Tim Wallace assesses the central bank’s forecasts for jobs, lending, negative rates and the prospect of a rapid V-shaped recovery
Three months ago, the Bank of England would not even make a forecast about the economy. Such was the scale of the pandemic and the lockdown’s impact that the City of London’s greatest financial institution was not prepared to nail its flag to any particular numbers.
Instead it came up with a “scenario” to give an idea of the cost. But that was in May. Now Andrew Bailey and his economists have gathered enough information to piece together a forecast. It is remarkably chirpy, at least by the standards of this most unusual of years.
This is what we learned from August’s Bank of England updates.
When Covid struck, economists hoped the recession would follow a “V” shape: a rapid crash in lockdown, then an equally rapid recovery as normality returned. As the severity of the pandemic became clear, this gave way to fears of a much longer crunch.
Yet now the economy is reopening, the Bank appears hopeful something like a “V” could take place. A strong rebound is happening in some parts of the economy. Consumer spending is back within 10pc of “usual” levels, up from a drop of 30-40pc in lockdown.
The housing market has “returned to close to normal levels”. Most furloughed staff are back at work.
The Bank thinks GDP dropped by just over 20pc from peak to trough, rather than almost 30pc anticipated in its May scenario. That translates to a fall in GDP of 9.5pc over 2020 as a whole, rather than 14pc as per May.
But the bigger drop was expected to be followed by a 15pc rebound in 2021. Now the rise is expected to be just 9pc, indicating a lop-sided “V”, taking longer to return the economy to its pre-Covid size.
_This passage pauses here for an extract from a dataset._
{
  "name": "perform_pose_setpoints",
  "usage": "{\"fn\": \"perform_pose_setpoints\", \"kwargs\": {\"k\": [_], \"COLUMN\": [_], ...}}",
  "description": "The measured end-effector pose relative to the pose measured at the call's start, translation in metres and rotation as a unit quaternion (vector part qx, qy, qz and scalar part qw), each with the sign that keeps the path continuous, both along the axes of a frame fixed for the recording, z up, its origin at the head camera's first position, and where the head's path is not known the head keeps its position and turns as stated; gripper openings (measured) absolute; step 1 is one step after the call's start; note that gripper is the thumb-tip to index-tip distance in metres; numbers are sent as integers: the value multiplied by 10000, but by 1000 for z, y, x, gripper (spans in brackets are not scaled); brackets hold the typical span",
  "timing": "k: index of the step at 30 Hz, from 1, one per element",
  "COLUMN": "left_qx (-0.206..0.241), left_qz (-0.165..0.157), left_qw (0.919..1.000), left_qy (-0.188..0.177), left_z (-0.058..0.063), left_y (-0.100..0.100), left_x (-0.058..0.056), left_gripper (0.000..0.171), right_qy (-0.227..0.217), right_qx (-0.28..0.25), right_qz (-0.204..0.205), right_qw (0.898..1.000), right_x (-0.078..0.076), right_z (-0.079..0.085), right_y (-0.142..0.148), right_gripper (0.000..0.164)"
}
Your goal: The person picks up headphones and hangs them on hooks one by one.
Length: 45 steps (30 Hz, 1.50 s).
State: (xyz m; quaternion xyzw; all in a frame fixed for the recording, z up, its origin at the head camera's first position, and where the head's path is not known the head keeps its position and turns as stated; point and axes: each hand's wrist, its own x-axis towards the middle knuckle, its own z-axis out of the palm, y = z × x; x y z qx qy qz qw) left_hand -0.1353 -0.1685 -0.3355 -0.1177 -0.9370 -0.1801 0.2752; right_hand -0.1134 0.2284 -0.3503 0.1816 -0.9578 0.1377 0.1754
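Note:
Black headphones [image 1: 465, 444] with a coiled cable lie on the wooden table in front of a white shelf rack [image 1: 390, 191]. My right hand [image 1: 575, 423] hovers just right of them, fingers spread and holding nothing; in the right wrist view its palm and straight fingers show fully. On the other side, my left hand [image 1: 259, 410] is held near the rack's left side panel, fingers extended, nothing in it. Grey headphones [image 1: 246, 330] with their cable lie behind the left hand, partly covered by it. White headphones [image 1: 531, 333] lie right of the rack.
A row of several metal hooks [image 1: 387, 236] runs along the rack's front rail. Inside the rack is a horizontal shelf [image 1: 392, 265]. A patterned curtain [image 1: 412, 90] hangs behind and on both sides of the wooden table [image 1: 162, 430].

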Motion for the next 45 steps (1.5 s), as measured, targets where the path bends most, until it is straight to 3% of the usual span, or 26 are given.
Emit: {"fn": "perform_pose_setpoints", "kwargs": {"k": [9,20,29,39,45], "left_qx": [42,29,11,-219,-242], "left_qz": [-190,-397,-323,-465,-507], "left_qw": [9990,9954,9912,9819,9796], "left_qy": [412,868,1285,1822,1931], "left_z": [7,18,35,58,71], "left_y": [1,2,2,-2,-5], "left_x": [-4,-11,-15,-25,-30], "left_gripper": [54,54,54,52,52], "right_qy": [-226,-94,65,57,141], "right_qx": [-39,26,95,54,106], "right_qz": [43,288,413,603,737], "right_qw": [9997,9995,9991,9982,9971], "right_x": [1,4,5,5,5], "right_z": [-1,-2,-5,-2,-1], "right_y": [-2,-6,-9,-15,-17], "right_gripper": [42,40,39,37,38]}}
The struggle to recover comes in two key parts. Firstly, it will take time for demand to return. People still fear the virus. Those who lose, or fear losing, their jobs will cut spending.
Secondly, the economy’s underlying capacity is taking a hit. Not every business or even industry will recover. With lower investment and innovation, the Bank expects the capacity of the economy will still be 1.5pc lower at the end of its three-year forecast than before the outbreak.
Joblessness is another threat. The Bank expects unemployment to hit 7.5pc this year, which is less severe than the financial crisis and short of the 9pc previously anticipated, but still a fearsome increase from below 4pc before Covid-19 arrived.
It will fall to 6pc next year and only come close to pre-pandemic levels at 4.5pc in 2022.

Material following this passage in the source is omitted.